I’ve seen the future, baby:
it is murder

L’abstraction est la condition métaphysique de l’assassinat. Il y a une corrélation directe entre la virtualisation frénétique du monde et la sanctification du meurtre (il faudrait aussi considérer la quasi-disparition de la peine capitale et le mépris de l’idée de guerre juste). Les hommes se sentent désorbités, isolés, impuissants, et le meurtre, dans ses formes savantes (l’euthanasie et l’avortement) ou sublimées (le culte du tueur en série et les jeux de massacre), leur donne l’illusion de la toute-puissance. Simone Weil confiait à Georges Bernanos, à propos des atrocités de la guerre civile espagnole:

«J’ai eu le sentiment, pour moi, que lorsque les autorités temporelles et spirituelles ont mis une catégorie d’êtres humains en dehors de ceux dont la vie a un prix, il n’est rien de plus naturel à l’homme que de tuer. Quand on sait qu’il est possible de tuer sans risquer ni châtiment ni blâme, on tue; ou du moins on entoure de sourires encourageants ceux qui tuent. […] Il y a là un entraînement, une ivresse à laquelle il est impossible de résister sans une force d’âme qu’il me faut bien croire exceptionnelle, puisque je ne l’ai rencontrée nulle part.»

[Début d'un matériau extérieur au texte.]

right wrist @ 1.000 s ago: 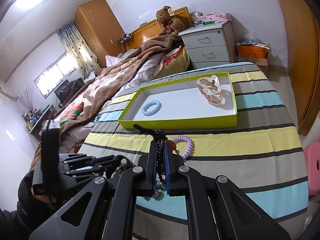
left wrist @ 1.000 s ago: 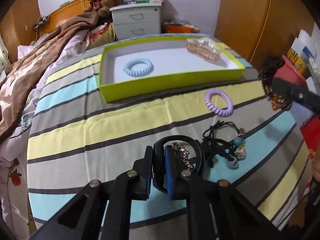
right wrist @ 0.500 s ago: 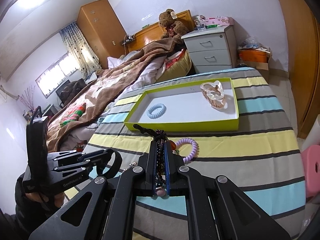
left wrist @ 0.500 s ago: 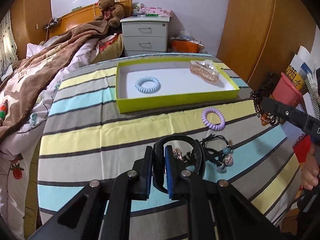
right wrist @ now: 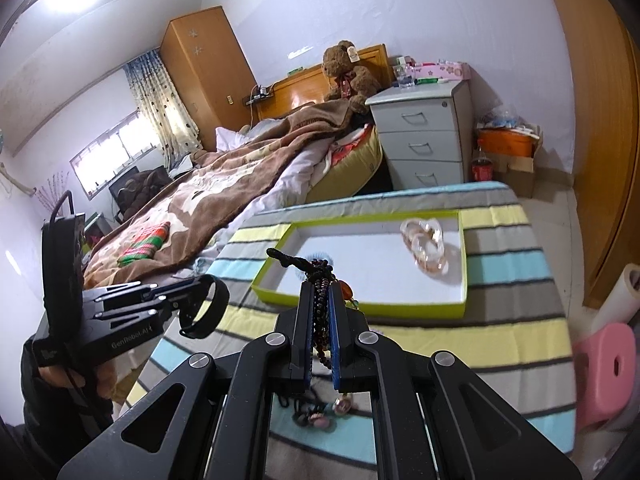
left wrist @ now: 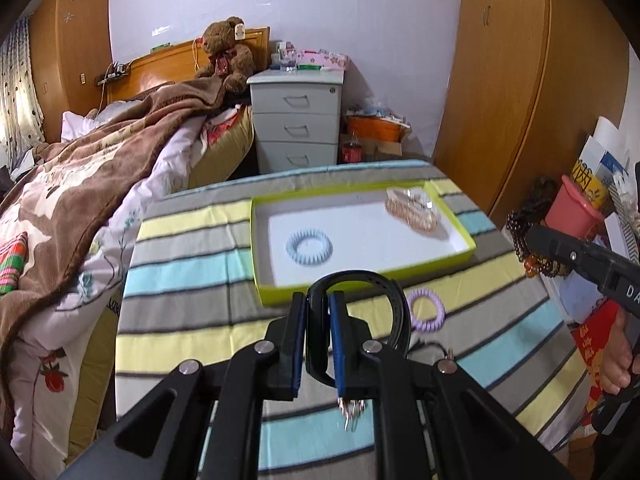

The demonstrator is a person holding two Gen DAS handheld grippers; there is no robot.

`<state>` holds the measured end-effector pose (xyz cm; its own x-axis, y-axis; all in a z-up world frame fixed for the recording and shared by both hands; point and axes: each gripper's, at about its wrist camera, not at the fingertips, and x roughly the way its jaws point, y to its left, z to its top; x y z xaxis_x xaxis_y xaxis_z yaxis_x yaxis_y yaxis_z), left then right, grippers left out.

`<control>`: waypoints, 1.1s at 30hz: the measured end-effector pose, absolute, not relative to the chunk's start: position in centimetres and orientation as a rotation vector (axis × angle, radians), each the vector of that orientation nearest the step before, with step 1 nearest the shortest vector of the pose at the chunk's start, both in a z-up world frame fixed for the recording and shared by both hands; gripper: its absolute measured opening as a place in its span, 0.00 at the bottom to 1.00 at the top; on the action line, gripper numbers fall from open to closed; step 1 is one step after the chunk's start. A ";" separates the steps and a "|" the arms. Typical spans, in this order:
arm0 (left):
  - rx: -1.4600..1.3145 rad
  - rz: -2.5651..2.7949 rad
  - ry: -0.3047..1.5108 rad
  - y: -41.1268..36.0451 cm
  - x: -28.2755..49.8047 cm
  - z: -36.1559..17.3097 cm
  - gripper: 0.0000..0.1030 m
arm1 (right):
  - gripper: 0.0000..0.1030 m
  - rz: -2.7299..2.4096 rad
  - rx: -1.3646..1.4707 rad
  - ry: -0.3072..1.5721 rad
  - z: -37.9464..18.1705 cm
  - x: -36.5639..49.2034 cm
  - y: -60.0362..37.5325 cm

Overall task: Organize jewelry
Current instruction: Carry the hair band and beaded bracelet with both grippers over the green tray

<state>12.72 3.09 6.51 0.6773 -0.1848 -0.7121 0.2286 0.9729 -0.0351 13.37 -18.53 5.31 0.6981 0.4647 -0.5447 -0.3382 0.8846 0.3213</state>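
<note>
My left gripper [left wrist: 318, 304] is shut on a black band bracelet [left wrist: 384, 292] with a small gold charm, held up above the striped table; it also shows in the right wrist view [right wrist: 208, 304]. My right gripper [right wrist: 320, 300] is shut on a dark beaded bracelet [right wrist: 318, 276] with orange beads, also lifted; the beads show in the left wrist view [left wrist: 524, 236]. The yellow-green tray [left wrist: 400, 270] holds a light blue coil hair tie [left wrist: 309, 246] and a peach-coloured clear piece [left wrist: 414, 210]. A purple coil hair tie [left wrist: 427, 314] lies in front of the tray.
Black hair ties with charms [right wrist: 320, 412] lie on the striped tablecloth [left wrist: 192, 280] below my right gripper. A bed with a brown blanket [left wrist: 80, 168] is at the left, a grey drawer unit [left wrist: 298, 120] behind, a pink stool [right wrist: 604, 364] at the right.
Both grippers have risen and tilted up from the table, each carrying its bracelet. The tray now sits closer ahead of the fingers in both views.
</note>
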 end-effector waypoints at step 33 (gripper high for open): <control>0.007 -0.212 0.927 2.7 30.3 1.1 0.12 | 0.06 0.359 0.019 0.863 -1.4 29.2 -13.4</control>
<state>30.34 2.66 1.09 0.5808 -0.1785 -0.7942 0.1841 0.9792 -0.0854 29.23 -13.38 -1.43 0.5942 0.3166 -0.7394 -0.3016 0.9399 0.1600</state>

L’ivresse euthanasique brûle les cervelles. Il n’y aura bientôt plus de «catégories» d’êtres humains. Tout le monde sera éligible à la mort assistée. Tout le monde sera contraint de participer à l’œuvre purificatrice. Tous bourreaux et victimes. Les éthiciens sermonneront. Les délateurs se multiplieront. Les fossoyeurs s’engraisseront. Les enquêteurs aux homicides se retrouveront au chômage. La vie ressemblera à la mort à s’y méprendre. Et s’il reste des vivants quelque part, qui saura les reconnaître? Le couvercle se referme. Le ciel se colore de sang. Quelques âmes de guerriers, de poètes, de guérisseurs, de pauvres, de saints résistent. Et le monde tient encore debout. L’homme qui espère est une colonne de feu contre laquelle rien ne peut prévaloir. Que son corps faiblisse, que son esprit vacille, que son cœur s’afflige, il se récite les paroles de saint Paul: «J’ai combattu jusqu’au bout, j’ai gardé la foi». Tenir et bénir. Par gratitude. C’est cela, être un vivant.